Player $A$ thinks of number between 1 and $n$ and ask $B$ to guess the number with minimum number of decision queries (yes or no type ).

**Game** : 

 1. $A$ chooses an element in {1,2....,n}
 
 2. $B$ tries to guess this number by asking Yes/No
questions.



Binary search is a way to solve the problem, so with $\log n$ many queries will be sufficient to solve the problem when player $A$ does not lie. But if player $A$ lie exactly one time than we can problem with $2\log n$ many queries (by just asking the same query two times). There is an optimal way to solve this problem with $ \log n + \log \log n +c$ , where $c$ is a constant. We will first ask $\log n $ many queries to $B$ and going to get a $\log n $ bits long binary string and now apply binary search on this binary string. In **general** when A is allowed to lie say $l$ then also the number of queries need to solved the problem is $ \log n + \log\log n + c $


**Questions** : 1) How to prove that $ \log n + \log\log n + c$ is a **lower bound** ?
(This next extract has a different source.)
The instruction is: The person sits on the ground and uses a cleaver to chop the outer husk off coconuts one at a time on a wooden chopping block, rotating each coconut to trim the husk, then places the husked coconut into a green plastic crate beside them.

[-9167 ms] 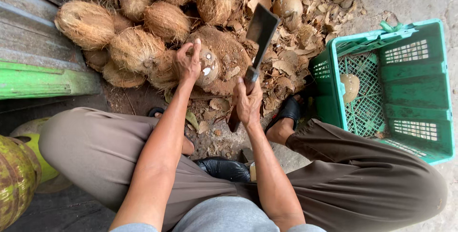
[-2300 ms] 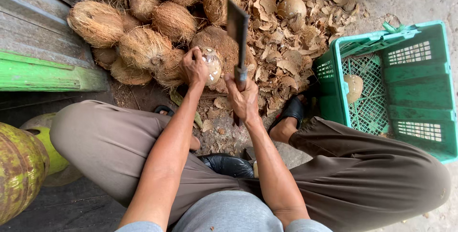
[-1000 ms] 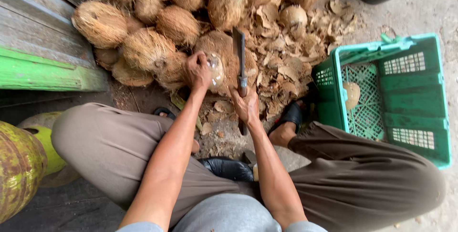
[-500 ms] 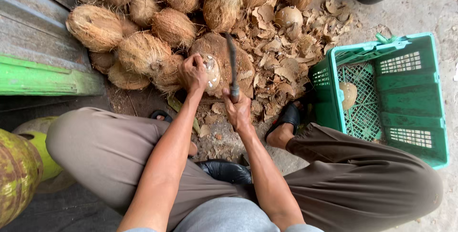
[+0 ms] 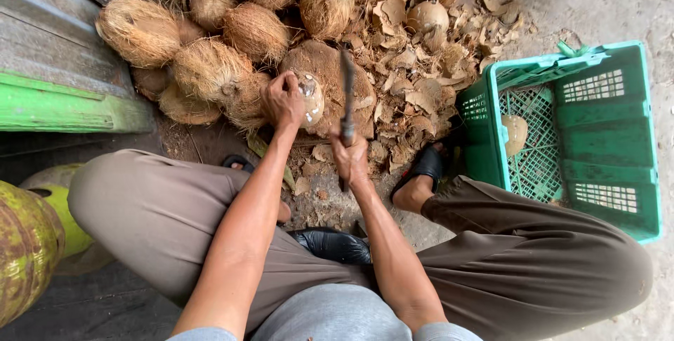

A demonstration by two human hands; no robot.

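I see the left hand (image 5: 283, 99) closed around a partly husked brown coconut (image 5: 309, 97), pressing it onto a round brown wooden chopping block (image 5: 324, 67). The right hand (image 5: 350, 158) grips the handle of a dark-bladed cleaver (image 5: 347, 88), blade edge-on just right of the coconut. A green plastic slatted crate (image 5: 604, 123) stands well right.

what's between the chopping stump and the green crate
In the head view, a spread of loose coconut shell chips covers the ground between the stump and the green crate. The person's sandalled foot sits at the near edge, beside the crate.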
2) If only $\log n$ many queries are allowed in the general case Is there an approximation algorithm for this game ( original solution = $a$ * algorithm's solution, where $a$ is constant).

3) If $l$ is very large (say order of $n$) Is it possible in that case to correctly find out the guessed number ? I try to use Hamming distance but not able to come up with a precise answer.